§ **COLLECTED DATA**:
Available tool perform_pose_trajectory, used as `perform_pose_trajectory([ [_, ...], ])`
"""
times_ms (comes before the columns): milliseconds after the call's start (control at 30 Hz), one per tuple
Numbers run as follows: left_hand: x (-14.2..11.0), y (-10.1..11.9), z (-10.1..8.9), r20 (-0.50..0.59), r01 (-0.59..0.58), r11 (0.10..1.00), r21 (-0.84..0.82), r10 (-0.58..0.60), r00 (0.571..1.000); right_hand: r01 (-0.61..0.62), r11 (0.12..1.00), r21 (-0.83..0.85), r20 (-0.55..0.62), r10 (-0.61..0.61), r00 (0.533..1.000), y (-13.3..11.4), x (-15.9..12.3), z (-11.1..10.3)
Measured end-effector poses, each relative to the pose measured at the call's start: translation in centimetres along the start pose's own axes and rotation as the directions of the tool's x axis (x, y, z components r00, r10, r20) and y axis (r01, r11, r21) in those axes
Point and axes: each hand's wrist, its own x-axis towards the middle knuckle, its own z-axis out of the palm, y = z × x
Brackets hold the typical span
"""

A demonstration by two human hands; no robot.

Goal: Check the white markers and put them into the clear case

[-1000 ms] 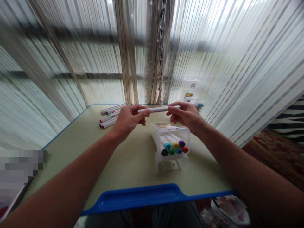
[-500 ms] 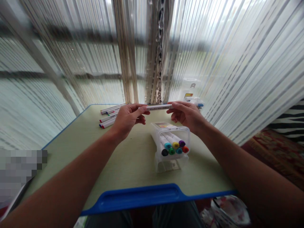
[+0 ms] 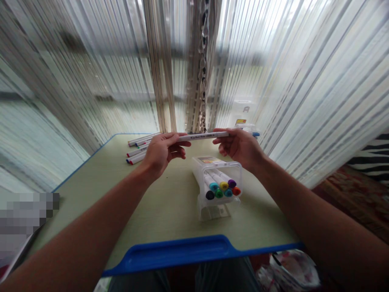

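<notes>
A white marker [image 3: 202,136] with dark lettering along its barrel is held level above the far part of the table. My left hand [image 3: 162,152] pinches its left end between thumb and fingers. At the other end my right hand [image 3: 240,147] is closed on the marker, its lower fingers curled. Both tips of the marker are covered by my fingers. Below and nearer to me lies a clear plastic case [image 3: 196,172], its open end facing me. Inside are several markers [image 3: 223,186] with black, green, blue, yellow, purple and orange ends.
Several white markers [image 3: 136,154] lie at the table's far left, partly behind my left hand. A second clear case [image 3: 242,115] stands at the back right, with a blue-ended marker [image 3: 255,134] by it. The pale green table [image 3: 164,219] has a blue edge tray [image 3: 179,251]. String curtains hang behind.
The marker has turned in my fingers, so its lettering now faces me. My right hand's grip has shifted along toward its right end. The case and the other markers stay in place.
</notes>
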Motion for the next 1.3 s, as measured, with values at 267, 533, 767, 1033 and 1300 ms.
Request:
perform_pose_trajectory([
  [267, -0.1, 0.2, 0.2, -0.011, 0.005, 1.000, -0.018, -0.006, 1.000, -0.002, 1.000, 0.001, 0.007, 0.002, 1.000, -0.1, 0.0, 0.0],
  [533, -0.1, 0.0, 0.2, -0.019, -0.007, 0.999, 0.054, 0.008, 1.000, 0.037, 0.999, -0.029, -0.008, -0.037, 0.999, 0.2, 0.0, 0.1],
  [767, 0.0, -0.5, -0.1, 0.018, -0.067, 0.984, 0.167, 0.065, 0.998, 0.111, 0.986, -0.124, 0.018, -0.110, 0.994, 0.6, 0.1, 0.0],
  [1033, -0.2, -0.6, 0.0, 0.039, -0.134, 0.963, 0.235, 0.128, 0.991, 0.159, 0.968, -0.193, 0.062, -0.150, 0.987, 1.1, 0.0, 0.0],
  [1300, -0.2, -0.7, 0.1, 0.072, -0.148, 0.949, 0.277, 0.133, 0.989, 0.180, 0.956, -0.232, 0.076, -0.166, 0.983, 1.4, 0.0, -0.2],
])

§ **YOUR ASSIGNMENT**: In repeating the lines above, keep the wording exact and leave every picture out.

§ **EXERCISE OUTPUT**:
Available tool perform_pose_trajectory, used as `perform_pose_trajectory([ [_, ...], ])`
"""
times_ms (comes before the columns): milliseconds after the call's start (control at 30 Hz), one per tuple
Numbers run as follows: left_hand: x (-14.2..11.0), y (-10.1..11.9), z (-10.1..8.9), r20 (-0.50..0.59), r01 (-0.59..0.58), r11 (0.10..1.00), r21 (-0.84..0.82), r10 (-0.58..0.60), r00 (0.571..1.000); right_hand: r01 (-0.61..0.62), r11 (0.12..1.00), r21 (-0.83..0.85), r20 (-0.55..0.62), r10 (-0.61..0.61), r00 (0.533..1.000), y (-13.3..11.4), x (-15.9..12.3), z (-11.1..10.3)
Measured end-effector poses, each relative to the pose measured at the call's start: translation in centimetres along the start pose's own axes and rotation as the directions of the tool's x axis (x, y, z components r00, r10, r20) and y axis (r01, r11, r21) in those axes
Point and axes: each hand's wrist, its own x-axis towards the middle knuckle, its own z-axis out of the palm, y = z × x
Brackets hold the typical span
"""

A demonstration by two human hands; no robot.

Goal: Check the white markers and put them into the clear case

[-1000 ms] 
[-500 ms] 
[+0 ms] 

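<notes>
A white marker [image 3: 202,136] with dark lettering along its barrel is held level above the far part of the table. My left hand [image 3: 162,152] pinches its left end between thumb and fingers. At the other end my right hand [image 3: 240,147] is closed on the marker, its lower fingers curled. Both tips of the marker are covered by my fingers. Below and nearer to me lies a clear plastic case [image 3: 196,172], its open end facing me. Inside are several markers [image 3: 223,186] with black, green, blue, yellow, purple and orange ends.
Several white markers [image 3: 136,154] lie at the table's far left, partly behind my left hand. A second clear case [image 3: 242,115] stands at the back right, with a blue-ended marker [image 3: 255,134] by it. The pale green table [image 3: 164,219] has a blue edge tray [image 3: 179,251]. String curtains hang behind.
The marker has turned in my fingers, so its lettering now faces me. My right hand's grip has shifted along toward its right end. The case and the other markers stay in place.
</notes>
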Motion for the next 1.3 s, as measured, with values at 267, 533, 767, 1033 and 1300 ms.
Request:
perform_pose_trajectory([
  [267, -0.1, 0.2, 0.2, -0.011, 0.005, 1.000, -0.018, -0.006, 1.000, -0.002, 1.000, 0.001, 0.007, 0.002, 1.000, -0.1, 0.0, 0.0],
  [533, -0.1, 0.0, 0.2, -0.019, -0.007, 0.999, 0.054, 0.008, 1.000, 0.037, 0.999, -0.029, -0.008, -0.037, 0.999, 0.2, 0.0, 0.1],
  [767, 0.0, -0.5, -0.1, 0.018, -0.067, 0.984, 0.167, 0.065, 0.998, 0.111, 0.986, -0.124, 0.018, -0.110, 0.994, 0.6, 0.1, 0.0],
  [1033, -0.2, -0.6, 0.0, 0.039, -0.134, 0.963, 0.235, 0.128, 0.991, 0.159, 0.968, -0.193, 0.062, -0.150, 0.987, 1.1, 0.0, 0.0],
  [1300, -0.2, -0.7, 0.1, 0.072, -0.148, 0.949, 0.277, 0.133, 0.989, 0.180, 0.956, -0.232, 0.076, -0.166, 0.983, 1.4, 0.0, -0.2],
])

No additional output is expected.